Aim of the exercise: Go through the entries below and copy each line containing the word "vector".

[Data items]
•••

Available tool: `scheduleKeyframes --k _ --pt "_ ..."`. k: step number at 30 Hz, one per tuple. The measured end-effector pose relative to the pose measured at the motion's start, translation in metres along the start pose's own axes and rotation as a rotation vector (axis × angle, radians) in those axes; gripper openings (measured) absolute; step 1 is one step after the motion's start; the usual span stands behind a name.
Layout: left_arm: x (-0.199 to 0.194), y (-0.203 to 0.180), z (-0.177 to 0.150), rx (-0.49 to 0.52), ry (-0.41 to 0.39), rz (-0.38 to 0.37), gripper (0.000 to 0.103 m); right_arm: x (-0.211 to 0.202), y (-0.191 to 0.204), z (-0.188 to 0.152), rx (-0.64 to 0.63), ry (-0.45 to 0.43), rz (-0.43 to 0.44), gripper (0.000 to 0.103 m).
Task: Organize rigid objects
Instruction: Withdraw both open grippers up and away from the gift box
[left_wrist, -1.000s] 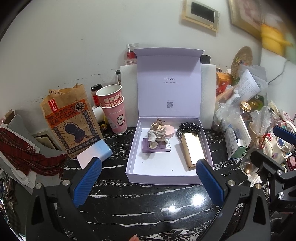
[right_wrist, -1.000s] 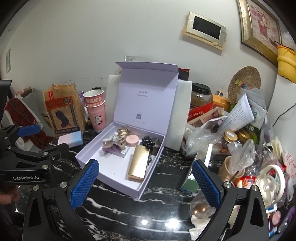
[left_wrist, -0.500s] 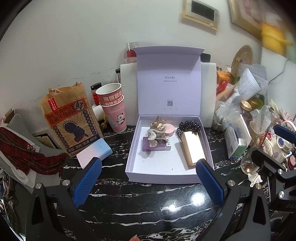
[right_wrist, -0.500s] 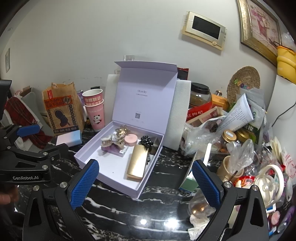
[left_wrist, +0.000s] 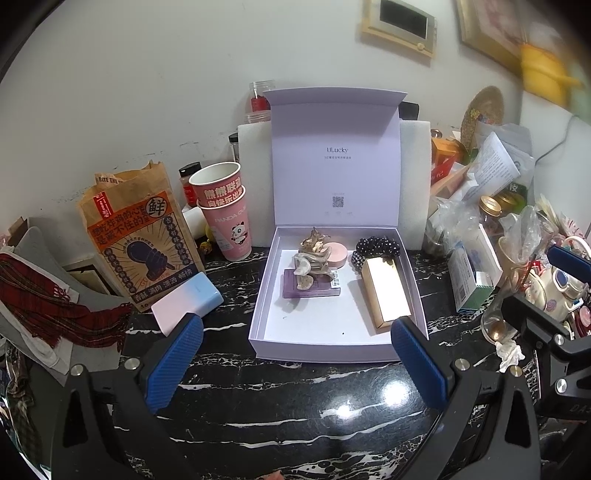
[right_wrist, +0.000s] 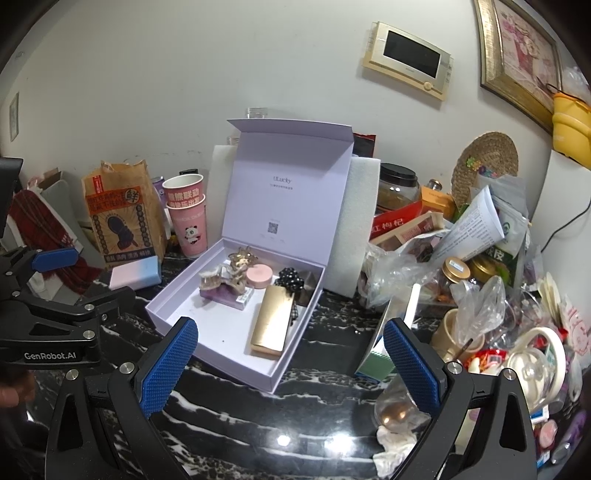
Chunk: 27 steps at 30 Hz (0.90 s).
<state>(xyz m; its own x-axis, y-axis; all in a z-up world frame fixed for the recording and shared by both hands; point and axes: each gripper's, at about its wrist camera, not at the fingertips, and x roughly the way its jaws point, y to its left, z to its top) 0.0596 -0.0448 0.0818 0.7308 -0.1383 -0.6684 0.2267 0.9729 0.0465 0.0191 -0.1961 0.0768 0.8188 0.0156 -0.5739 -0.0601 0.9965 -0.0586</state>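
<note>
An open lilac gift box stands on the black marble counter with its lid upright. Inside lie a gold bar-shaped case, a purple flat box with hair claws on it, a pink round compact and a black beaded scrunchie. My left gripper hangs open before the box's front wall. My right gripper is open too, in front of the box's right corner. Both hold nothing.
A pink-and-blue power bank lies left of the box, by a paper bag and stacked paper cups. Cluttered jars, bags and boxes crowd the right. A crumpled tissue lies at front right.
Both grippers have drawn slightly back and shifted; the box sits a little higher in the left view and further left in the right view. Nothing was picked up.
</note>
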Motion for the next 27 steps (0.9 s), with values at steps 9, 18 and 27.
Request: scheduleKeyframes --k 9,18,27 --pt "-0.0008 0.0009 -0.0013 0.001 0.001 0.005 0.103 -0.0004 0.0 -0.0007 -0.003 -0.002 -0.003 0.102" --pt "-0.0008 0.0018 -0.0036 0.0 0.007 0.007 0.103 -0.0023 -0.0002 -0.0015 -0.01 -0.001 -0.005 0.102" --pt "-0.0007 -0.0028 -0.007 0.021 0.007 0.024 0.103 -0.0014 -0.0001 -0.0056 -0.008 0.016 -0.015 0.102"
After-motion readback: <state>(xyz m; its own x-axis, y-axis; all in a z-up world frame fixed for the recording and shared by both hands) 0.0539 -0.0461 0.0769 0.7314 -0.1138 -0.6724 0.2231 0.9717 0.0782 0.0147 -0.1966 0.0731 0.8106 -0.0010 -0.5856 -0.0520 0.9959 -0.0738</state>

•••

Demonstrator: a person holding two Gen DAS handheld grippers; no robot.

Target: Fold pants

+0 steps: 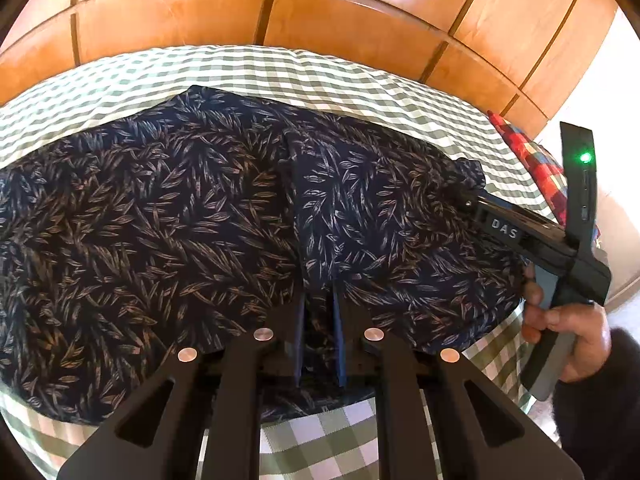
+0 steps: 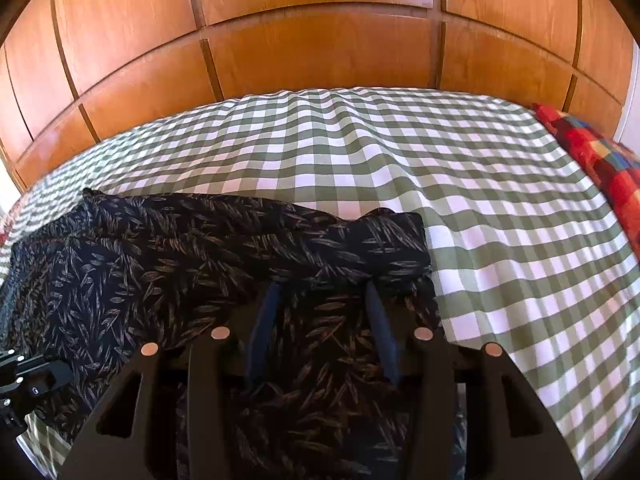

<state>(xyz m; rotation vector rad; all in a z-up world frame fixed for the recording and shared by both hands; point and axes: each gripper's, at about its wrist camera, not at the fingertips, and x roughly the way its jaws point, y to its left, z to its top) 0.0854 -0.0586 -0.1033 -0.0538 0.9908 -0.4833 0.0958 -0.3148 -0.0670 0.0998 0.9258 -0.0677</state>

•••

Answer to the problem:
Available tool: `scheduleKeyframes --k _ --pt "_ ..."`. k: step number at 30 Hz, one per tuple. The measured end-effector pose relative to the pose measured at the motion's start, translation in metres along the start pose's own axes and rotation as a rotation vector (axis × angle, radians) in those axes; gripper openings (measured) absolute; step 1 is one step after the motion's start; the usual span stands behind a name.
<state>(xyz m; rotation vector rad; all in a z-up world frame fixed for the recording and shared by both hands; point and axes: each gripper's, at about its wrist camera, not at the fingertips, and x roughly the way its jaws point, y to its left, z to its top) 0.0854 -0.0586 -0.1033 -0.0538 0.9908 -0.4833 0.0958 -0.3148 -0.0670 0.0998 0.9258 -0.0677</state>

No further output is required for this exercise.